───── Listed records

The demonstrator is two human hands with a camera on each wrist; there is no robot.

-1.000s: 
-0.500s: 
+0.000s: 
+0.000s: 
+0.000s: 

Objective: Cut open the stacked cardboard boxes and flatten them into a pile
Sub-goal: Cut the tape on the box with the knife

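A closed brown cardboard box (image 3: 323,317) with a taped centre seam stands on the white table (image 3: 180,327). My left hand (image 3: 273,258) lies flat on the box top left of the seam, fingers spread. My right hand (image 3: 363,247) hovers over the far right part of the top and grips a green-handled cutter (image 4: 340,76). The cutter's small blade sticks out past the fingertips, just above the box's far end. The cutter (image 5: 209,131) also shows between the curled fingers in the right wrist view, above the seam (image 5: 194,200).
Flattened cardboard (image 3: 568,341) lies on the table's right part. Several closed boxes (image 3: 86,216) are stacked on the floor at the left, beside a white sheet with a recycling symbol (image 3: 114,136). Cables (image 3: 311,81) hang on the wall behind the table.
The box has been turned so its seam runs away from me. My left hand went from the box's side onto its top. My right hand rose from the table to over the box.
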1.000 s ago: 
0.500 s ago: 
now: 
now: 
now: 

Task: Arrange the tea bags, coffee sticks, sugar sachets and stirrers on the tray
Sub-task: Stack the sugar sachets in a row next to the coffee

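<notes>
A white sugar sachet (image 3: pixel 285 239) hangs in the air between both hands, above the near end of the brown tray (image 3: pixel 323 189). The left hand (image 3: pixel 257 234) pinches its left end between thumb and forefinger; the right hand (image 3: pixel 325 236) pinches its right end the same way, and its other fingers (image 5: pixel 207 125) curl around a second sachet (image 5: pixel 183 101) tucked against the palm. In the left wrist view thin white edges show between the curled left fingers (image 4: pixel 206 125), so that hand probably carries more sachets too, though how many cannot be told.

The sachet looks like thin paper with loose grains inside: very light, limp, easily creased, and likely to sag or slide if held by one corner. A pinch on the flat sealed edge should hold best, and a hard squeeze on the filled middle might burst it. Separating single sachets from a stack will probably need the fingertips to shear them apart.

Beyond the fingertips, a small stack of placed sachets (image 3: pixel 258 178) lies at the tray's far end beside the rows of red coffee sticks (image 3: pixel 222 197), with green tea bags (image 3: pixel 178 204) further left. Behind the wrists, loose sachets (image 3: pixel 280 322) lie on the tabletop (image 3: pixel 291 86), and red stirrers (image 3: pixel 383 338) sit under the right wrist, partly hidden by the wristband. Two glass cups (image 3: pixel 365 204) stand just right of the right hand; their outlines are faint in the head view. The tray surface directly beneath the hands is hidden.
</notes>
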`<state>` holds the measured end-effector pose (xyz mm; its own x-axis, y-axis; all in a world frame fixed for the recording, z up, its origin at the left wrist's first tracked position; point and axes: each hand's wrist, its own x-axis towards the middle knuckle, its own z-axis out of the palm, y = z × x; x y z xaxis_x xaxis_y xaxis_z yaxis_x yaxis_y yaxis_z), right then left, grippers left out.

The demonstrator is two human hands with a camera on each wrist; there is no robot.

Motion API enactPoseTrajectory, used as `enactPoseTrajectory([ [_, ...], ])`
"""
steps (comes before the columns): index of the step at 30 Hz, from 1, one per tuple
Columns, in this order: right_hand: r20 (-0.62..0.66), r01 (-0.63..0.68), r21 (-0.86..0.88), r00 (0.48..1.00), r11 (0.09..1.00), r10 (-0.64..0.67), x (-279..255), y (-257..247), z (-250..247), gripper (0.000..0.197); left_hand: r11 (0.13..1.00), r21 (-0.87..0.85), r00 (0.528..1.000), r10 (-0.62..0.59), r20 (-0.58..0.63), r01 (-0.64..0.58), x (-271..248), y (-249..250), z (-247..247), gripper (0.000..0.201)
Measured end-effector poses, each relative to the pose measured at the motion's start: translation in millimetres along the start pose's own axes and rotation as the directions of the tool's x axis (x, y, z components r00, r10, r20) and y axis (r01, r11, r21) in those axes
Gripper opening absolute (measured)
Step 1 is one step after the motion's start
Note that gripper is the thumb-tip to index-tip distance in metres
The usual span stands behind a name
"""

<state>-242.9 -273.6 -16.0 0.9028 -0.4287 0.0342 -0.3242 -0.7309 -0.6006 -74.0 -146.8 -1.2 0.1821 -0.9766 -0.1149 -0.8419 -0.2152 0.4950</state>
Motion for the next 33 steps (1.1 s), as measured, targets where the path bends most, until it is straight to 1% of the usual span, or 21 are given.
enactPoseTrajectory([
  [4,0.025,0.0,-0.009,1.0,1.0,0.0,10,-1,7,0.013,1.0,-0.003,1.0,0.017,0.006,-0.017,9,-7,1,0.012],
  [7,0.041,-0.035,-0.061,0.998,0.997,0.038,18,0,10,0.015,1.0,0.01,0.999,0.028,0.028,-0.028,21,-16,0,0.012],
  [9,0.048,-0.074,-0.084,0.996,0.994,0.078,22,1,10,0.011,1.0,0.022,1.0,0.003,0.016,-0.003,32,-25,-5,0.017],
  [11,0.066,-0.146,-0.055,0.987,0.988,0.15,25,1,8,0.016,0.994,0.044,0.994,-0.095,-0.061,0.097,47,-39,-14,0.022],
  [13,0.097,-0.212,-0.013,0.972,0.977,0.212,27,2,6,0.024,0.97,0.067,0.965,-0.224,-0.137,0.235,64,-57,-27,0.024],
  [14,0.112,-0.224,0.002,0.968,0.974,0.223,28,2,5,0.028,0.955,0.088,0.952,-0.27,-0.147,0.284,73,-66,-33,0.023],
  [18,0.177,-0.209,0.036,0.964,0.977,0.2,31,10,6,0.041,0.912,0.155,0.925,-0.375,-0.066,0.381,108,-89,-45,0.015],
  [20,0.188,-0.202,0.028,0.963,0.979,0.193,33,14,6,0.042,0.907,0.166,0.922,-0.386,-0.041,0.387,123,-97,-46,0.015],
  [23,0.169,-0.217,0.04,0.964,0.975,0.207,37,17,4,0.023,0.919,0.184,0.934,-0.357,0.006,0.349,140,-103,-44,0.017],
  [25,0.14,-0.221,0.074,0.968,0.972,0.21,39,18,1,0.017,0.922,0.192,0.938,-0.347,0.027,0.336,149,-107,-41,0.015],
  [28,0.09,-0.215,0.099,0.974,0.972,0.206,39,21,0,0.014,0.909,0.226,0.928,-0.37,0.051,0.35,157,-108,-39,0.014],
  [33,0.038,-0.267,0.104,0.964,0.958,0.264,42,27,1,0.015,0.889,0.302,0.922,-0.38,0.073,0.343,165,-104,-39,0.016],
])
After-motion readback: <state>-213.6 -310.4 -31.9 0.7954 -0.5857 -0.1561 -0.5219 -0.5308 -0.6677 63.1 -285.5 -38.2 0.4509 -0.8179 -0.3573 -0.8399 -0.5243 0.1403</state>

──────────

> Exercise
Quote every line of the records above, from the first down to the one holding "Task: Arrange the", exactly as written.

> Response to the exercise
The demonstrator is two human hands with a camera on each wrist; there is no robot.

-1.000s: 
-0.500s: 
+0.000s: 
+0.000s: 
+0.000s: 

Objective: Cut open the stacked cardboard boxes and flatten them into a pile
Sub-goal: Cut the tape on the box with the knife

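A closed brown cardboard box (image 3: 323,317) with a taped centre seam stands on the white table (image 3: 180,327). My left hand (image 3: 273,258) lies flat on the box top left of the seam, fingers spread. My right hand (image 3: 363,247) hovers over the far right part of the top and grips a green-handled cutter (image 4: 340,76). The cutter's small blade sticks out past the fingertips, just above the box's far end. The cutter (image 5: 209,131) also shows between the curled fingers in the right wrist view, above the seam (image 5: 194,200).
Flattened cardboard (image 3: 568,341) lies on the table's right part. Several closed boxes (image 3: 86,216) are stacked on the floor at the left, beside a white sheet with a recycling symbol (image 3: 114,136). Cables (image 3: 311,81) hang on the wall behind the table.
The box has been turned so its seam runs away from me. My left hand went from the box's side onto its top. My right hand rose from the table to over the box.
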1.000 s ago: 
0.500 s ago: 
now: 
now: 
now: 

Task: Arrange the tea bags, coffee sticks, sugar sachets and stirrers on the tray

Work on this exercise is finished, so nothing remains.